I guess the reason I was thinking about this was because I just left a writers' group meeting at the library.  I went to the writers' group meeting because I'm writing a novel this month.  Yeah.  The reason I'm writing a novel this month is because I love to read and listen to books on tape, and I go to my library quite frequently.   I love my librarians, and every time I go in to return books, I tell them about what I've read.  Sometimes, they tease me and hide behind the counter when they see me coming, but they duck in full view of my line of sight, so they know that I know they're teasing me.  Any way, the librarians told me about NaNoWriMo, which stands for National Novel Writing Month, and it takes place in the month of November.  I've started several novels but never finished them, and I always said that when I retired, I'd write.  Well, I've been retired for a year now, and here was the kickstart I needed.  I thought at first, "I'll do that next year," but then I thought, "What's stopping you now?" and that's how I started writing my novel.  The idea is that you write 1667 words every day during the month of November, and at the end of 30 days, you will have written 50,000 words, which is the size of the novel, The Great Gatsby.   I thought, "I can do that."  First I had to give up Castleville.  For those of you who don't know what that is, it's Facebook crack.  Better to never get started on it.  It's a social media game and a supreme time waster.  I spent hours every day playing that game.  When you go to other players' "kingdoms," you realize that there are hundreds of people with OCD out there just like you!  There are lots of similar games, such as Farmville, Chefville, The Ville, etc.  The idea is that you have a farm, or a kingdom, or a restaurant, or a house, and you have to build it by completing goals, but you have to network with other players to get objects from them.

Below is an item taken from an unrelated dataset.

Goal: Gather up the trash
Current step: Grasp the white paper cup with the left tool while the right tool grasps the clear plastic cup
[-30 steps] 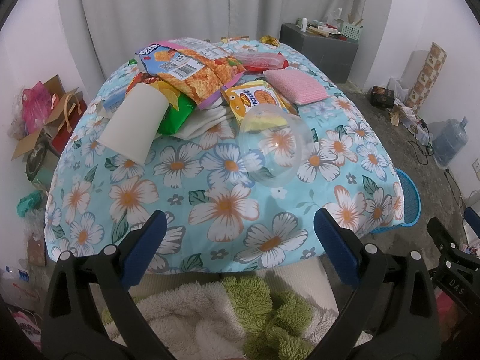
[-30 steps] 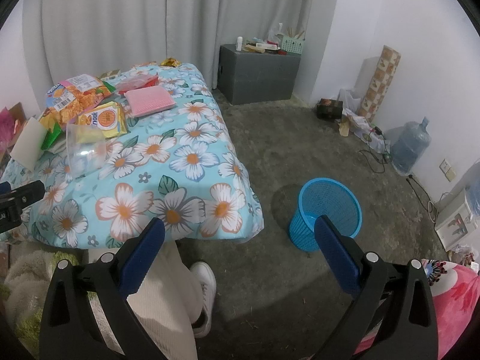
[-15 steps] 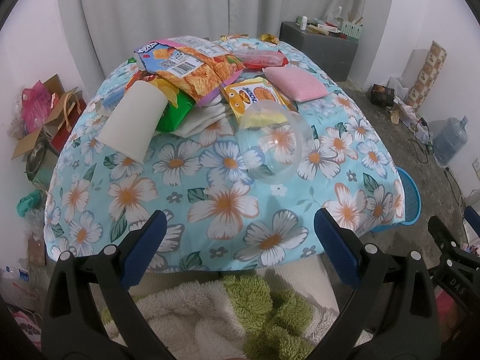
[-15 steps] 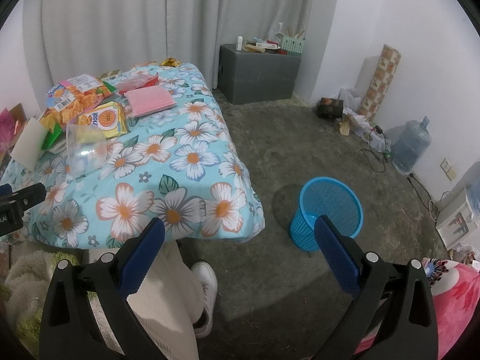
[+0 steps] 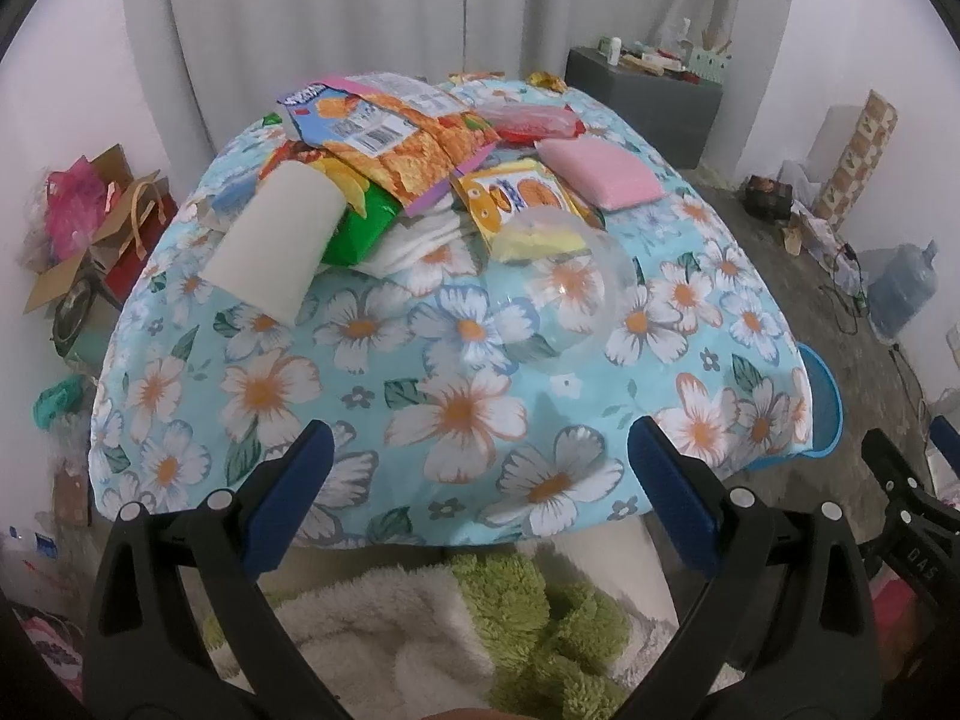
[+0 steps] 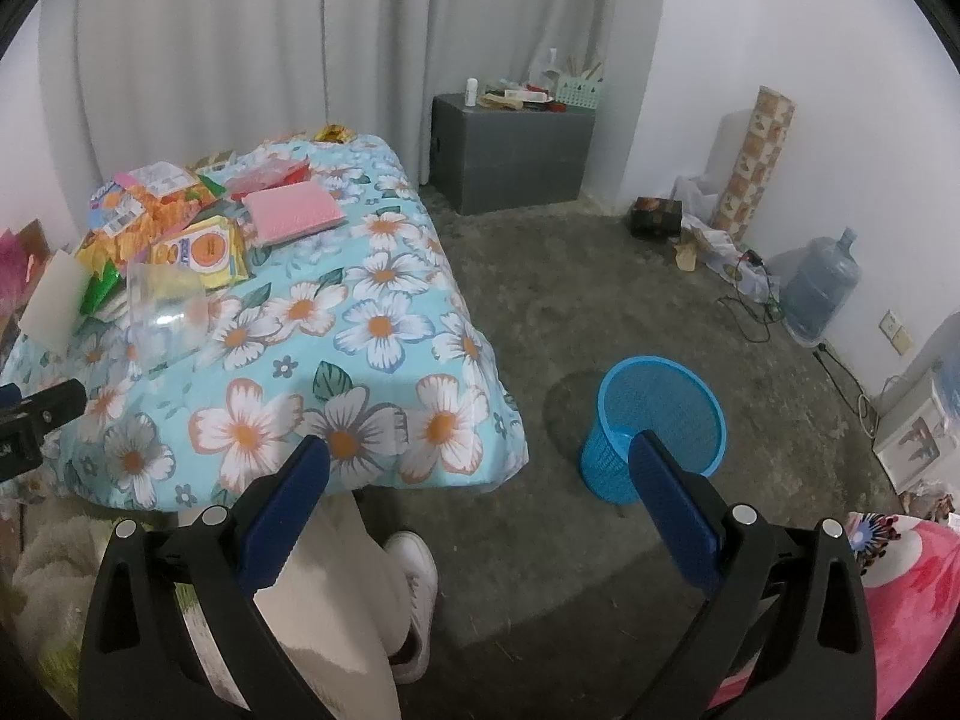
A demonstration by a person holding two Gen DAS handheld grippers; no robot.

I had resisted getting on Facebook for years, but it wasn't until last Christmas Eve when my sister-in-law and my cousin's son started talking about Farmville and giving each other gifts, that it peaked my curiosity, and I signed on to play Farmville.  I found out that my niece was playing Castleville, and she generously shared her "neighbor" list with me, so that now I had hundreds of other players to help me complete goals.  It's like gambling but without money as the payoff.  Every time you complete a goal, you can't rest on your laurels and be satisfied because you're given more quests to complete.  I don't know why I got into it so thoroughly.  Whenever my husband saw me sitting at the computer, he said, "Are you playing Castleville?"  I felt like I should hide my addiction to this game, but then I just told him I'm addicted to this game.  I knew I was wasting hours a day on the game, but I rationalized, saying to myself,"Now that I'm retired, I have time to waste."  OK - enough time wasted.  I did it for almost a whole year.  The thing that made me stop cold turkey was NaNoWriMo.  Now I'm addicted to writing every day.  But at least, it's a creative addiction.  

So back to triple threats.  I thought I was a good social worker, and that gave me satisfaction, that I could help people and I was good at it.  I did it for a long time.  There are moments of self-doubt when I thought maybe I'm not a good social worker.

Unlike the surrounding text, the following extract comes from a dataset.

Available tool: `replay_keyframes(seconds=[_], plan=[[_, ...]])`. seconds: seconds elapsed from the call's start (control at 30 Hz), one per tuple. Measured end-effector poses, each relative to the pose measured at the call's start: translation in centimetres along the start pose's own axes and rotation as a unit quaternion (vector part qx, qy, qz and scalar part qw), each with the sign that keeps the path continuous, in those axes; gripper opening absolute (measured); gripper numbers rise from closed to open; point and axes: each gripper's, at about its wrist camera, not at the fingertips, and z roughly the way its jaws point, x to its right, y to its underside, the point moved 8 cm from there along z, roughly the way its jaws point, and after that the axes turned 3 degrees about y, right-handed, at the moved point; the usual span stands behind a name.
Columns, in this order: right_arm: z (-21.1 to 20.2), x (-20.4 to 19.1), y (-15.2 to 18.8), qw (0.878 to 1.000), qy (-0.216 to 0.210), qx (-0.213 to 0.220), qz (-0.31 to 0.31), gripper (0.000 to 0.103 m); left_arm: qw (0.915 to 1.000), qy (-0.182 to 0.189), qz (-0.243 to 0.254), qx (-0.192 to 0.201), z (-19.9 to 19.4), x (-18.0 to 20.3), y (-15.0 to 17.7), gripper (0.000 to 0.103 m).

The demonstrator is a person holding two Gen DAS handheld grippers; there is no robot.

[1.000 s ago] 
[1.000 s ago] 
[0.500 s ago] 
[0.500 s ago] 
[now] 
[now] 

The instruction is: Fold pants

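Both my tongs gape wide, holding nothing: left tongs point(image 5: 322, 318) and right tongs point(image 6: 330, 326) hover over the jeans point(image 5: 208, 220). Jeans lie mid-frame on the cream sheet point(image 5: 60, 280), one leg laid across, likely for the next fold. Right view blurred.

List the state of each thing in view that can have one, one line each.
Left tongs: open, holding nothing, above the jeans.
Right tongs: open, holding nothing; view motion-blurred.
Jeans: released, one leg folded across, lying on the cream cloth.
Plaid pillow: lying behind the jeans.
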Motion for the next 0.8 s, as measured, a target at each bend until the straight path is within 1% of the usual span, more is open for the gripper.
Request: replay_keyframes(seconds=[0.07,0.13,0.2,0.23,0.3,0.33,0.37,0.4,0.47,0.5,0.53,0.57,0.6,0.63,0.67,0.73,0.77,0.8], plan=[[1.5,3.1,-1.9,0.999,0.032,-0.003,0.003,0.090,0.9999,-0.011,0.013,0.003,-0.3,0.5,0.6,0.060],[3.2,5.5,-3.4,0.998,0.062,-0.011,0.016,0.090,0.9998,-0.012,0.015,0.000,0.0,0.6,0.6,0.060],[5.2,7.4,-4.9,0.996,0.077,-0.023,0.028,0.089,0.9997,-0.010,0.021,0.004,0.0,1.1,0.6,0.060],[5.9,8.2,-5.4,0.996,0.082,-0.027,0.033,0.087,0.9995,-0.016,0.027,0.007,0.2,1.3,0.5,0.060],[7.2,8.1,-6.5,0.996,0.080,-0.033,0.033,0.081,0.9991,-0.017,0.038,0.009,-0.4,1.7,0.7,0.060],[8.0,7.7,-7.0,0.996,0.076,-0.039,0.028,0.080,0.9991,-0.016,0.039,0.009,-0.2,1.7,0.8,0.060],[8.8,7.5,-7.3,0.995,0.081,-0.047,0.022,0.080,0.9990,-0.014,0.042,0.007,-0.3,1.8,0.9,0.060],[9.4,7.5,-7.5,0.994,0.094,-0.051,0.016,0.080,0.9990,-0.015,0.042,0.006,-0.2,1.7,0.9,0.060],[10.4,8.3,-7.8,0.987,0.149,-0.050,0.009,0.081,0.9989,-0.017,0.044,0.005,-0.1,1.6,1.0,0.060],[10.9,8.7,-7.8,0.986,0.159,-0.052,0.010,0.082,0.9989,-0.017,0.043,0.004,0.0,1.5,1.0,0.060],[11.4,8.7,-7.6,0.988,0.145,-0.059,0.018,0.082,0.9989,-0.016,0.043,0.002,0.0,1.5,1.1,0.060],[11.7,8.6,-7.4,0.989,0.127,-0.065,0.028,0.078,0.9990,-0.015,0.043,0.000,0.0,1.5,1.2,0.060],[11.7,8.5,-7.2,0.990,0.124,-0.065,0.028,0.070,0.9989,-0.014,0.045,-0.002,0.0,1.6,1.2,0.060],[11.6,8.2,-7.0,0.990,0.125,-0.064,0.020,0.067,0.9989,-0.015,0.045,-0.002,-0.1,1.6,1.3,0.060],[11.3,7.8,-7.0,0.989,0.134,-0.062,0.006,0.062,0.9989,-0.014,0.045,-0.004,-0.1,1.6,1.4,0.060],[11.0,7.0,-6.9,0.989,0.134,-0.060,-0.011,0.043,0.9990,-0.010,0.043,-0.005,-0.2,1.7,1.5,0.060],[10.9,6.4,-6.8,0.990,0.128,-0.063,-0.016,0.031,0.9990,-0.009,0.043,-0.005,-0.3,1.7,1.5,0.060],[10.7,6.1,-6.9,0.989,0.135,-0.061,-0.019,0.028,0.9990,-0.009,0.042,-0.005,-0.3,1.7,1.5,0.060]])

Now I'm retired, and I'm trying out the things I always said I'd do when I retired - most of them in the creative vein.  I was academic for so long, lodged in the left side of the brain, and only occasionally venturing to tap into the creative right side of my brain with dancing or taking guitar lessons or gardening or writing children's books and trying to illustrate them.  I didn't ever feel that I had mastered any of those creative attempts, but I wanted to at least try to do them.

Now I've started NaNoWriMo, and I'm learning about a whole new culture, that of "the writer," so I went to the writers' group meeting.  One of the speakers at NaNoWriMo recommended going to SOLA, Southern Louisiana Writers' Group, so I went online and found where the meeting would be held, wrote it down on my calendar and made plans to go.  It was at 10 in the morning, and anyone who knows me, knows that could be a deal breaker.  I stay up late every night.  After 35 years of working and getting up at 5:45 every morning, my greatest luxury in retirement is being able to stay up late, and sleep until I wake up without being jarred awake by my alarm clock.  Lying in bed, slowly waking up, thinking about random things, is so much better than rushing to get out the door in the morning and driving to work in traffic, to get to my job on time.  That has to be my favorite thing about retirement.

So getting up early on a Saturday to go to a 10 a.m. meeting wasn't the first thing I wanted to do.  But the speaker for this meeting sounded good, and I wanted to hear what she had to say.  Therefore, I got myself up at 8 a.m., even though I had stayed up until 2 (writing my novel), and drove over to the Eastbank Regional Library for 10 o'clock.  Well, it was definitely worth it.  I'm glad I went.  She offered some valuable advice.

But all of that got me thinking at the red light about triple threats.  Here I am at age 59, and I finally think I know what I want to be when I grow up: a writer.  And I want to be a good writer.  Who aspires to be just mediocre at what they do?   And that made me think about whether or not I really was a good social worker.  I thought about how hard it is for me to learn to play guitar and piano and to dance and to draw and paint.  None of those things come naturally to me, but I still want to try.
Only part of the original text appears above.